#### Data under study
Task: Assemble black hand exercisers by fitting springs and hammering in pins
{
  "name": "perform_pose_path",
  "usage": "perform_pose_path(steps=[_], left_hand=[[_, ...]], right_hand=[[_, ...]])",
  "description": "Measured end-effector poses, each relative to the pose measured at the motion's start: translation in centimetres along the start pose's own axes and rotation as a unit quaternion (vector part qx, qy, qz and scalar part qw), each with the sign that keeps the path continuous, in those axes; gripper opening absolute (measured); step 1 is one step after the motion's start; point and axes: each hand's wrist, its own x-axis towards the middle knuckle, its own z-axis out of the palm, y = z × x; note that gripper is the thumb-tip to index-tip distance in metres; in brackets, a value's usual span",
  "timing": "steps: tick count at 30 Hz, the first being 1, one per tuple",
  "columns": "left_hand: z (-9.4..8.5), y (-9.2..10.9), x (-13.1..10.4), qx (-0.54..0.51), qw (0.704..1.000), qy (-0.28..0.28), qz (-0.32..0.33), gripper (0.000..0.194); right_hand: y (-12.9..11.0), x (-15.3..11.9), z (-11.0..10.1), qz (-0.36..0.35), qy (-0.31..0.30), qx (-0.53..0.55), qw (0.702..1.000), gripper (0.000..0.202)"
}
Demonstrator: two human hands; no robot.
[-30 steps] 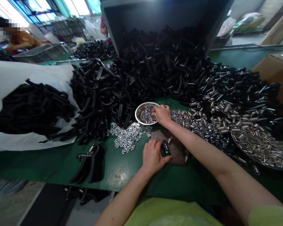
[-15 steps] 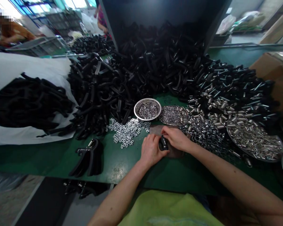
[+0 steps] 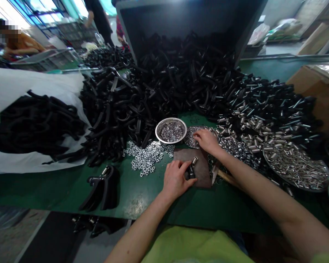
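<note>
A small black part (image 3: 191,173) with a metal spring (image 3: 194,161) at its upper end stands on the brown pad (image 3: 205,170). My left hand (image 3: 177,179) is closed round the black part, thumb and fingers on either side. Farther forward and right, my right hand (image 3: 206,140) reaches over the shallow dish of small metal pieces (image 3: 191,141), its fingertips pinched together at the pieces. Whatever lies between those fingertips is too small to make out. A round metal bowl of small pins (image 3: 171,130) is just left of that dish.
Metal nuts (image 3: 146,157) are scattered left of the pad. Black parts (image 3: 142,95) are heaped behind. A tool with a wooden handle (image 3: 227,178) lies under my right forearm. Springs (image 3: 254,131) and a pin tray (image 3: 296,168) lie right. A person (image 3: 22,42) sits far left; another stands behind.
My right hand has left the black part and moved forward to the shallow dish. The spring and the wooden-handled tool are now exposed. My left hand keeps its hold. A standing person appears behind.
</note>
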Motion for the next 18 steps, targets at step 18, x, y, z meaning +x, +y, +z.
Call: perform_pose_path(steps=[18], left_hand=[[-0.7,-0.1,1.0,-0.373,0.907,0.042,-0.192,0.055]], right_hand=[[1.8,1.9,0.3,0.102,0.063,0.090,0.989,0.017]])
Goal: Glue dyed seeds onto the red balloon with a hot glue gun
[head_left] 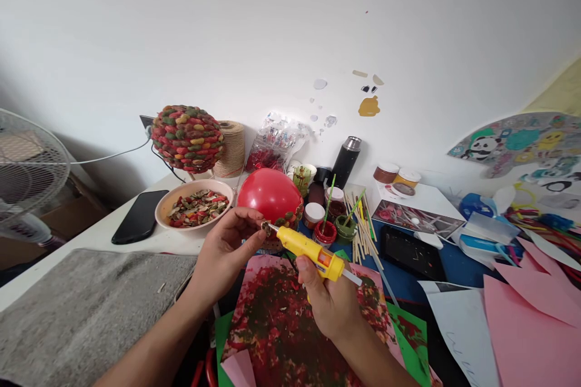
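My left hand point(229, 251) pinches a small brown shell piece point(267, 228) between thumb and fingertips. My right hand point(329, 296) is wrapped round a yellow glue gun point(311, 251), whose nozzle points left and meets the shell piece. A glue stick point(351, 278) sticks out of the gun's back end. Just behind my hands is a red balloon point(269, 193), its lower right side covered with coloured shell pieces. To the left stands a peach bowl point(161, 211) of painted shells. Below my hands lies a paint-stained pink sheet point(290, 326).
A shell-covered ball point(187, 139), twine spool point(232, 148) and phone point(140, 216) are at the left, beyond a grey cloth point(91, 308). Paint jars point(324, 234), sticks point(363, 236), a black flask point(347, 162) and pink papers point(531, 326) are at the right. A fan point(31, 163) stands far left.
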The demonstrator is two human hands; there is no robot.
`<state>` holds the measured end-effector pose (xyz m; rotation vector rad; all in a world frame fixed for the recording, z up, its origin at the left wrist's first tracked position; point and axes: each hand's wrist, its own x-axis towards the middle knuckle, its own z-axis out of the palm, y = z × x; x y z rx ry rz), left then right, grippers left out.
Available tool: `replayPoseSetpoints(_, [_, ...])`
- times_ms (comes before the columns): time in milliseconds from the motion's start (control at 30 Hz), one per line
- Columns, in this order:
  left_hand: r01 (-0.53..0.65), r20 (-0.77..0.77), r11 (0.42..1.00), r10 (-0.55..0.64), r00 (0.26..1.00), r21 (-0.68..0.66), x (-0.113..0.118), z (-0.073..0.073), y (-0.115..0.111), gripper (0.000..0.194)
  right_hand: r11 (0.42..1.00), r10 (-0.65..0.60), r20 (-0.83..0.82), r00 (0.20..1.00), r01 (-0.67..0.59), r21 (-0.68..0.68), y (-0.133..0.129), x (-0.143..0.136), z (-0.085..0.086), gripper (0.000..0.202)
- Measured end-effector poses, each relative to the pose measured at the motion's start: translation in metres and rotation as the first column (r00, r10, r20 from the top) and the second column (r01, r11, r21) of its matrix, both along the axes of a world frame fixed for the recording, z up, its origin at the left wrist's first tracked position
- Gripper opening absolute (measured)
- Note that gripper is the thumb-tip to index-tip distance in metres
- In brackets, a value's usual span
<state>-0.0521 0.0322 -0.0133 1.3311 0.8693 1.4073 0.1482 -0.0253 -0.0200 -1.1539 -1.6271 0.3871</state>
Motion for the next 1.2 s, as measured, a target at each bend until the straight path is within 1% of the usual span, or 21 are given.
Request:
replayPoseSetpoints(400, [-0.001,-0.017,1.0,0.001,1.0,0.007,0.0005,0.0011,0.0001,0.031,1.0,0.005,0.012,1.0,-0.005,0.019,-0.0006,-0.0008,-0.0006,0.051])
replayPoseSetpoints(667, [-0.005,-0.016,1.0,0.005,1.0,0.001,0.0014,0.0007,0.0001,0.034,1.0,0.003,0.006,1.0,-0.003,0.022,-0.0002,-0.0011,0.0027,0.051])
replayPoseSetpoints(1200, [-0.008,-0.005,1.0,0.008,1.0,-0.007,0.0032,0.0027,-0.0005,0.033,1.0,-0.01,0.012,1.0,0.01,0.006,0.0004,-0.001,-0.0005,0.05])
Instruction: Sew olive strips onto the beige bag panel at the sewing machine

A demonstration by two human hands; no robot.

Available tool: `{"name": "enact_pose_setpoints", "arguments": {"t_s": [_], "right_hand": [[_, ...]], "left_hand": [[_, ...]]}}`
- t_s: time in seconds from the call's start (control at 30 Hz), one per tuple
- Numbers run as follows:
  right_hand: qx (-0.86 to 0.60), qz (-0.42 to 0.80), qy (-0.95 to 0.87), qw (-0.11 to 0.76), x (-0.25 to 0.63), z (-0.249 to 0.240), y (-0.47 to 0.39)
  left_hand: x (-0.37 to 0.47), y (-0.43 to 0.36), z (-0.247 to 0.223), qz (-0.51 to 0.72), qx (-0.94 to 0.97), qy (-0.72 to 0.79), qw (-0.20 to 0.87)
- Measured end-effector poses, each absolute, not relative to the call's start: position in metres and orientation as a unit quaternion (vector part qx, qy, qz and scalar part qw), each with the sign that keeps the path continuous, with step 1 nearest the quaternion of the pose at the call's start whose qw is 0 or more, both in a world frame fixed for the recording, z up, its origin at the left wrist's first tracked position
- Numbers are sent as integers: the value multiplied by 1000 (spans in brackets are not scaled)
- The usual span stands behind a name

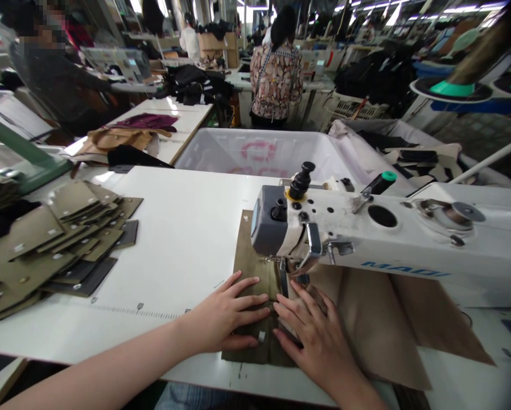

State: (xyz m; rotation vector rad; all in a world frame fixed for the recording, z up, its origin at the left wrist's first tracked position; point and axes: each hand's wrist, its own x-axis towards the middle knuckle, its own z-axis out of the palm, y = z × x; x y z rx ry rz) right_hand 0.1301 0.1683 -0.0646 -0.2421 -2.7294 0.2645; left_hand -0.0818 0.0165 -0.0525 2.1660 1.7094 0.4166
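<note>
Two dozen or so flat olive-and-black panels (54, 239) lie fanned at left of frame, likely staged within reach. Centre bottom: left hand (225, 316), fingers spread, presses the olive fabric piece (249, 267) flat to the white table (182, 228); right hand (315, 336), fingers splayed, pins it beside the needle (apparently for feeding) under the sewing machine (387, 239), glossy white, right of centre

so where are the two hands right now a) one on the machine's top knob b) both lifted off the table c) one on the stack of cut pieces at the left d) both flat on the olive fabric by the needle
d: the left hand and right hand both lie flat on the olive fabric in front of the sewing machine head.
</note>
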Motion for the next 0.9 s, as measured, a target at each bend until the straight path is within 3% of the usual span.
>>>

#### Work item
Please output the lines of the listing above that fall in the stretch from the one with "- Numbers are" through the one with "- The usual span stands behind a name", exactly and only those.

#### Result
- Numbers are sent as integers: the value multiplied by 1000 (spans in brackets are not scaled)
- The usual span stands behind a name

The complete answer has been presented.